The statements of the prisoners increased their fears of the overland route, but determining rather to die sword in hand than to pine away with hunger, they at once resolved upon their design. Running all the vessels ashore but the galley and piraguas, which would take them from the island to the mainland, leaving no other means of escape to the timorous, they formed four companies of seventy men, choosing ten men from each as a forlorn hope, to be relieved every morning.

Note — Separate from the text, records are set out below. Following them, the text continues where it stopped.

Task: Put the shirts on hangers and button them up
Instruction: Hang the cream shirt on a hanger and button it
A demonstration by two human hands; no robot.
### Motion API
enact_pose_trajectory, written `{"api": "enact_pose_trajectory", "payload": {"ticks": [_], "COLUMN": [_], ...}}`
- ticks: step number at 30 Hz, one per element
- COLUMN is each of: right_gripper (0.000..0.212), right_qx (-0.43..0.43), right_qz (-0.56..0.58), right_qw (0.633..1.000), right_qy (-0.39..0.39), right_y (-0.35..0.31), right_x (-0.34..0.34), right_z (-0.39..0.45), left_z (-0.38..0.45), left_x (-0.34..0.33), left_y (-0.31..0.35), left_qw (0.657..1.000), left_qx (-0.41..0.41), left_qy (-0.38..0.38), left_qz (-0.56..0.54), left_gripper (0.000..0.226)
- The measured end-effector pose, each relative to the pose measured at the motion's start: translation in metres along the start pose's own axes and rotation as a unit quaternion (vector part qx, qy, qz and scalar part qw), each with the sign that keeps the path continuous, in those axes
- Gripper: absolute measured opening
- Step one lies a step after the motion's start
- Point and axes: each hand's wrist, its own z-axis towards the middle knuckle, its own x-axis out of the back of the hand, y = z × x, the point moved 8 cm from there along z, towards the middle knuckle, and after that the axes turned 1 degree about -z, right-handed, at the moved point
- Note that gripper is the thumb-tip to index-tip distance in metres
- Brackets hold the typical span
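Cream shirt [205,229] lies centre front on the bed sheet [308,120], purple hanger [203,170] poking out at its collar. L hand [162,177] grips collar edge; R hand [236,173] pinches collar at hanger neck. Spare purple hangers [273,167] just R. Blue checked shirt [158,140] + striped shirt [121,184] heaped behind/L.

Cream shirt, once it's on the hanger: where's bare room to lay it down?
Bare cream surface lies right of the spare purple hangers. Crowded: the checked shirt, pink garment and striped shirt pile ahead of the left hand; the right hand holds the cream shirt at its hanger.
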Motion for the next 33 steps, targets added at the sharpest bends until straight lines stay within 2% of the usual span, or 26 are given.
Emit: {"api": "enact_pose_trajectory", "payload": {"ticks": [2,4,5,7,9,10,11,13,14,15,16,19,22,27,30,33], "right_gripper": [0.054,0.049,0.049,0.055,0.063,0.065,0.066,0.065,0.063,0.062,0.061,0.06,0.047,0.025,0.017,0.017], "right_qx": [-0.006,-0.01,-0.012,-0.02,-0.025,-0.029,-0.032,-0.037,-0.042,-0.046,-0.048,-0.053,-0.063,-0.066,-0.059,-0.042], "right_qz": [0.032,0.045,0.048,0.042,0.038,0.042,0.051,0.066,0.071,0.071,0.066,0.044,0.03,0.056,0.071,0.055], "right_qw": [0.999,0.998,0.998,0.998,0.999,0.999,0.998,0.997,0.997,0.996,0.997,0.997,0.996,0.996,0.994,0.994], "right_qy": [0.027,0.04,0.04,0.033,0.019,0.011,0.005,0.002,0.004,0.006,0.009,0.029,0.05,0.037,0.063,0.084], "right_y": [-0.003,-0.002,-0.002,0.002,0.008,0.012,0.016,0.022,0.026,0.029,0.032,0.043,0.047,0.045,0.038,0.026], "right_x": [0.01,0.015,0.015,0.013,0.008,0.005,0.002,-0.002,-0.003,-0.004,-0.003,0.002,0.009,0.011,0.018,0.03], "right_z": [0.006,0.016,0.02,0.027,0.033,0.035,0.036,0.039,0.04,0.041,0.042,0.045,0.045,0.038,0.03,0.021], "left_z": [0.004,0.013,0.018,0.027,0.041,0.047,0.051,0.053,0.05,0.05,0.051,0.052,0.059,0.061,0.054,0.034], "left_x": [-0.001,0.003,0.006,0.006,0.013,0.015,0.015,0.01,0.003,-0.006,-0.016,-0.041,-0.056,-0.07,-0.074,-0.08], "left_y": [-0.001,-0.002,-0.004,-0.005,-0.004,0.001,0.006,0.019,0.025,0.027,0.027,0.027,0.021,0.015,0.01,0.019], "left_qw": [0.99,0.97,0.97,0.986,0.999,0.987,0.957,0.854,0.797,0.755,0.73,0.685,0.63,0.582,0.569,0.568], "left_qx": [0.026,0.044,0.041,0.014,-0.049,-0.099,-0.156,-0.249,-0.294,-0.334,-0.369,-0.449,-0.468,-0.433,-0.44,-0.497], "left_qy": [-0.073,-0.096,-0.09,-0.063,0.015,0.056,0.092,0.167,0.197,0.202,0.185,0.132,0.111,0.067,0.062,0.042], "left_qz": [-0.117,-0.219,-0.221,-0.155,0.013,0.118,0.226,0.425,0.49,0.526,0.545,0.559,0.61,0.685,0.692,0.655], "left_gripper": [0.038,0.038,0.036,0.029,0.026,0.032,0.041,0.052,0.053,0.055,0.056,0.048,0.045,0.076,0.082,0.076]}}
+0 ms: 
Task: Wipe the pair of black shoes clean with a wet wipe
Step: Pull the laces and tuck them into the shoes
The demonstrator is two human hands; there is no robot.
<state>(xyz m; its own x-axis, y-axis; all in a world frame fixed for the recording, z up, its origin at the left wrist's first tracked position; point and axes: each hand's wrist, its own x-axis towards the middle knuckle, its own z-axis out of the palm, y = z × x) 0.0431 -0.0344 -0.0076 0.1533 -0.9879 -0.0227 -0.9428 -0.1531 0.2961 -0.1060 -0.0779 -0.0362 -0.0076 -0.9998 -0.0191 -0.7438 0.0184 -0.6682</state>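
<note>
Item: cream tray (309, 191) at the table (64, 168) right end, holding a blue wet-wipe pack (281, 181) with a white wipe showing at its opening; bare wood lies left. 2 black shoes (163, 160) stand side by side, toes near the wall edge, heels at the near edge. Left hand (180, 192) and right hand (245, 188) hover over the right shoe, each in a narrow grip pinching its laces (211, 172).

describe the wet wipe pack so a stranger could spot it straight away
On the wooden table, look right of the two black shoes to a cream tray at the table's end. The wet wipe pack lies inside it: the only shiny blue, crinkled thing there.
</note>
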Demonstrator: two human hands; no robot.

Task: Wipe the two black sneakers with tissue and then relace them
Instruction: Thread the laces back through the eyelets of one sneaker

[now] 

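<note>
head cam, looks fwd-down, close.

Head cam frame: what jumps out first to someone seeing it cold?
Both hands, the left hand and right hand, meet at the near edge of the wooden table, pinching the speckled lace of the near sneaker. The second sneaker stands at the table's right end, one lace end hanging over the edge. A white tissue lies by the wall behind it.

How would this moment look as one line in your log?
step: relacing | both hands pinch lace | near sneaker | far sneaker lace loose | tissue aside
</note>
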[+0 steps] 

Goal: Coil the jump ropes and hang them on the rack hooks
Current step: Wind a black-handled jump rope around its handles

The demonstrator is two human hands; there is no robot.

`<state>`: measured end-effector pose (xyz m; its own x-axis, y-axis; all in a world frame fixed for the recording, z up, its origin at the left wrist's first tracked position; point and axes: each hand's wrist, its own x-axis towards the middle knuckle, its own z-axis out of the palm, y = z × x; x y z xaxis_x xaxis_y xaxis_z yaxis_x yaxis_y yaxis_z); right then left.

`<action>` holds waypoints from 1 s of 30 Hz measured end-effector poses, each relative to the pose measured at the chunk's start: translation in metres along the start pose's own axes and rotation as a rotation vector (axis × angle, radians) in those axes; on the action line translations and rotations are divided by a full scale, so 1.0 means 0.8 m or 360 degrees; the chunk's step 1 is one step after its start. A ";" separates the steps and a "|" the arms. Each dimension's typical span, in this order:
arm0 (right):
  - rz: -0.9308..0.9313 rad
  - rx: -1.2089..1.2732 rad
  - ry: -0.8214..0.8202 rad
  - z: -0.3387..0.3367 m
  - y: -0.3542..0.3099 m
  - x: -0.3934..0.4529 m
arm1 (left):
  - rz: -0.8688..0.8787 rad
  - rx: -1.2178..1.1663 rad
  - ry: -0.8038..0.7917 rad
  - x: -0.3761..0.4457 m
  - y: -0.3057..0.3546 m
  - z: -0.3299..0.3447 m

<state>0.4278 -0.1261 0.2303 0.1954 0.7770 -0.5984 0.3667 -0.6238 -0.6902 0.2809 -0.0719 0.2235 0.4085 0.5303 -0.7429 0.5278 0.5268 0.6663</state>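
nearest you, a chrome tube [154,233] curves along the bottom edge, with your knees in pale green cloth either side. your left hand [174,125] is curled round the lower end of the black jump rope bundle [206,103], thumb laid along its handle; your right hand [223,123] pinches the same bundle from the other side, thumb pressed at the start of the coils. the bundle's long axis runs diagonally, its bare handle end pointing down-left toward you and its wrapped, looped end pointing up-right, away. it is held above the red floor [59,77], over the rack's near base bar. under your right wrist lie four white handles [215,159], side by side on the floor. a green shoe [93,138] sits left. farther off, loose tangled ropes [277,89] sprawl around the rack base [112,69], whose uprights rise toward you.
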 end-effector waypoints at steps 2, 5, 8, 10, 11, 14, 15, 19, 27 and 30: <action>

Those who were lamed were to have, as formerly, 1000 pieces of eight, the horses were to be kept for the crippled and wounded. The stragglers who were wounded were to have no reward, whilst violence, cowardice, and drunkenness were to be punished. While maturing their plans, a Spanish vessel approached, and anchoring, began to fire at the grounded vessels, and soon put them out of a condition to sail. Afraid of losing their piraguas, the Buccaneers sent their prisoners and baggage to some flats behind the island. The next day, the Frenchmen, sheltering themselves behind the rocks that ran out to the sea, kept the vessel at a distance; but now afraid of total destruction, the Buccaneers sent 100 men to the continent at night to secure horses, and wait for them at a certain port. On the next day, the Spanish ship took fire, and put out to sea to extinguish the flames. The next day the Buccaneers escaped by a stratagem. Having spent the whole night in hammering the vessel, as if careening, to prevent all suspicion of their departure, they charged all their guns, grenades, and four pieces of cannon, and tied to them pieces of lighted matches of various lengths, in order to keep up an alarm throughout the night. In the twilight they departed as secretly as they could, the prisoners carrying the surgeons' medicines, the carpenters' tools, and the wounded men.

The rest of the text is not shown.